What proactive employers are doing to address employee health and to improve productivity

Developing Workplace Health Promotion programs

Proactive employers across a diverse range of industries are developing Workplace Health Promotion (WHP) programs to highlight the risks of poor lifestyle and available options to live healthier. Best practice programs aim to improve health and well-being by incorporating organisational and individual factors (i.e. not a one-size-fits-all approach).

Some interventions include;

  • Completion of worker health checks to assess key health indicators and provide feedback to the individual of the findings.
  • Delivery of health promotion programs within the workplace e.g. stop smoking campaigns, weight loss competitions, fruit baskets delivered to the workplace, walking competitions.
  • Completing holistic ergonomic assessments for all employees taking into consideration the work habits of employees such as working hours, workstation set-up, working postures and significance of being active.

The benefits of these programs when well-planned and targeted to meet the needs of the organisation can have a significant impact in improving overall worker health and well-being in the work environment.

Changing the Office Environment

The office work environment has seen a significant number of improvements over the last 30 years such as open plan offices, improved workstation design and addressing physical hazards (e.g. trip hazards).

To address the issues associated with sedentary work employers are aiming to increase the physical activity of office workers by;

  • Introducing sit and stand workstations.
  • Encouraging more standing and walking within offices as a matter of course for everyone who uses a computer for most of their day.
  • Changing work practices such as walking over to colleagues, instead of emailing them, and placing telephones on standing benches.
  • Creating more flexible work environments to address the health implications of excessive work hours.

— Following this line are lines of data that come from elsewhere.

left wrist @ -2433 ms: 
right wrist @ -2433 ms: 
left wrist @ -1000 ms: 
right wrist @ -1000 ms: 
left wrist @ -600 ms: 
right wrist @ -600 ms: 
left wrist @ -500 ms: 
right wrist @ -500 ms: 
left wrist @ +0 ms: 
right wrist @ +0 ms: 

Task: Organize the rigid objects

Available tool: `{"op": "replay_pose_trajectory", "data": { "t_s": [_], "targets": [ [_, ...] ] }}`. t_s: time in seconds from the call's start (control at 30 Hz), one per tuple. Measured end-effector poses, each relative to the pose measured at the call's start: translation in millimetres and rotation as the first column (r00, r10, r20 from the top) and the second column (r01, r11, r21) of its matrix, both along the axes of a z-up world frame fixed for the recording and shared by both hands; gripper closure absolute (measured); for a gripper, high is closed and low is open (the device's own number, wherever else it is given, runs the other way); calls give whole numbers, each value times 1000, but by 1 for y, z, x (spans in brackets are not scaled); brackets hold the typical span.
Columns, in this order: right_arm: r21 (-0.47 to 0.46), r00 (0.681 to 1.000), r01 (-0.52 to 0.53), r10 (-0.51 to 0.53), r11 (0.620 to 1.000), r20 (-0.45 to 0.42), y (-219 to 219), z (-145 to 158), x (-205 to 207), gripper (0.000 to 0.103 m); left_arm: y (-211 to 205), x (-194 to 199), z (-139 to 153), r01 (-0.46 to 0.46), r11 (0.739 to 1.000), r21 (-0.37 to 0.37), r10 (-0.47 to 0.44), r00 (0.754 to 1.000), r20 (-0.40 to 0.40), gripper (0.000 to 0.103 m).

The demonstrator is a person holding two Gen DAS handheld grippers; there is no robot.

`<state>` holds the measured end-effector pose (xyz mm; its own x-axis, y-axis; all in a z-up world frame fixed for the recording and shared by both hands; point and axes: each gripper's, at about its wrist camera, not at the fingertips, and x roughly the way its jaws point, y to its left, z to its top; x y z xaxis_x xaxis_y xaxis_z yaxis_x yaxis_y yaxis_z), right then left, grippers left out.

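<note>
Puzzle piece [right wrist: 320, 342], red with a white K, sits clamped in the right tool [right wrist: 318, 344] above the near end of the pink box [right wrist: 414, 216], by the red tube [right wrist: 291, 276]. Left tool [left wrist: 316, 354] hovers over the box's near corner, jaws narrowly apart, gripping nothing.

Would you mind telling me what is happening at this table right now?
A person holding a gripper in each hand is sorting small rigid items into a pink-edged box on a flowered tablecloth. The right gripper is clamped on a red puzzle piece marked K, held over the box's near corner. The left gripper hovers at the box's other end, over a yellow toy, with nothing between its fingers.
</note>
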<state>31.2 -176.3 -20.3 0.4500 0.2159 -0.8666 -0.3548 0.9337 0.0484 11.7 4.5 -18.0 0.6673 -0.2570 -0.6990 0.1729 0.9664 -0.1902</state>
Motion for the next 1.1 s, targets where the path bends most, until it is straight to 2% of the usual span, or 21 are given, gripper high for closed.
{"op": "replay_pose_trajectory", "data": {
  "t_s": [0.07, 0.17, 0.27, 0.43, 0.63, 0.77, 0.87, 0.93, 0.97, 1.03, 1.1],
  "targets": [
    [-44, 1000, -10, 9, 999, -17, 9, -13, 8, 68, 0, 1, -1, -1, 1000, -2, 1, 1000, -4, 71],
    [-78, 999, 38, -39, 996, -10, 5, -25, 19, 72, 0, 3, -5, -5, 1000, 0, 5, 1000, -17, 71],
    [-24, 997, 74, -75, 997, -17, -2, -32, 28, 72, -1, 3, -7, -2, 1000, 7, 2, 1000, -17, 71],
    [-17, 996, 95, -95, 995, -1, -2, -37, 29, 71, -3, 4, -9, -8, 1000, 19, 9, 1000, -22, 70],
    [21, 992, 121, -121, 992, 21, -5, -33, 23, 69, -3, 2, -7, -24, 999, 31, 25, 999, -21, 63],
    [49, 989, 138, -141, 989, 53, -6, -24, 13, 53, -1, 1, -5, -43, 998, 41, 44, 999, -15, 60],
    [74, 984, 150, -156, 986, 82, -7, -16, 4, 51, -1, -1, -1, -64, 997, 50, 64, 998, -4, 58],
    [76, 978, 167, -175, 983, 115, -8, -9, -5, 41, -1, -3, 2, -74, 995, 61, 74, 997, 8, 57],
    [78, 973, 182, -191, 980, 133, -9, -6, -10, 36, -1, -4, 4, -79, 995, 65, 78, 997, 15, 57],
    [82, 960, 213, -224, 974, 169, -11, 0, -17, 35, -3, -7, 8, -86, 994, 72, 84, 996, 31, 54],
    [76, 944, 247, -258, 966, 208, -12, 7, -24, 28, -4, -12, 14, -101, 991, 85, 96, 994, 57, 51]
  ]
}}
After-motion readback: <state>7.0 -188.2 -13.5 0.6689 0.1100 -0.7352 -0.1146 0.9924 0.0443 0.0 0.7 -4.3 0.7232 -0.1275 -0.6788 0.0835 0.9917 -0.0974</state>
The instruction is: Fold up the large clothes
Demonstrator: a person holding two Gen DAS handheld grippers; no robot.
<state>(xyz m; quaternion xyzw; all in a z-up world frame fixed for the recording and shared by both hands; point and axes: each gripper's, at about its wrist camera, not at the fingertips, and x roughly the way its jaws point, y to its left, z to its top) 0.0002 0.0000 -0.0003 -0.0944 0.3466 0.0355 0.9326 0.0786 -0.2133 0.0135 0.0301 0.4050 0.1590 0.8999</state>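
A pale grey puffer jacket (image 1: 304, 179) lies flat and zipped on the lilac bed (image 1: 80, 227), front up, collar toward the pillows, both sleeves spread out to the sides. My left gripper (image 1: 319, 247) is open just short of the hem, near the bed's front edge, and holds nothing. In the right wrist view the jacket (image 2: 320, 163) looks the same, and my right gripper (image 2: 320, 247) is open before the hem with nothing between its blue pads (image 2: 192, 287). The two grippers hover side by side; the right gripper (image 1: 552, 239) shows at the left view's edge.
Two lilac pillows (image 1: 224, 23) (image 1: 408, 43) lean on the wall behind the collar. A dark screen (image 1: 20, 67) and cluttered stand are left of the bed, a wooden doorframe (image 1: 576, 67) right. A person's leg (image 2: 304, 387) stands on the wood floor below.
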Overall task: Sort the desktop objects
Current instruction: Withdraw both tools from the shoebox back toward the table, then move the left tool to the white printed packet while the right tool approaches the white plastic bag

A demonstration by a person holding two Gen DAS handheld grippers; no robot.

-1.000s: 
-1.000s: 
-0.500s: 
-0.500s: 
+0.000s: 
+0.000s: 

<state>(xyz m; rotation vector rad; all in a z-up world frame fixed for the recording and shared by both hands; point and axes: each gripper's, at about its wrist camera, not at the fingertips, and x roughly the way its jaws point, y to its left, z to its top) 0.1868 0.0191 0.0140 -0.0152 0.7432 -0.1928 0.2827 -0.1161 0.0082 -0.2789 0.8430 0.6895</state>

Whilst the interventions listed above seem straightforward to implement, it is not the norm for employers to implement well targeted Workplace Health Promotion (WHP) programs.

Key factors essential to successful WHP programs include;

  • Organisational commitment to improving the health of the workforce.
  • Information and communication strategies for workers. 
  • Employee involvement throughout the process and 
  • Implementing practices that enhance healthy choices as the easiest choices. 

The financial and morale benefits through the engagement of the workforce in WHP programs and changing the work environment has been demonstrated by proactive employers.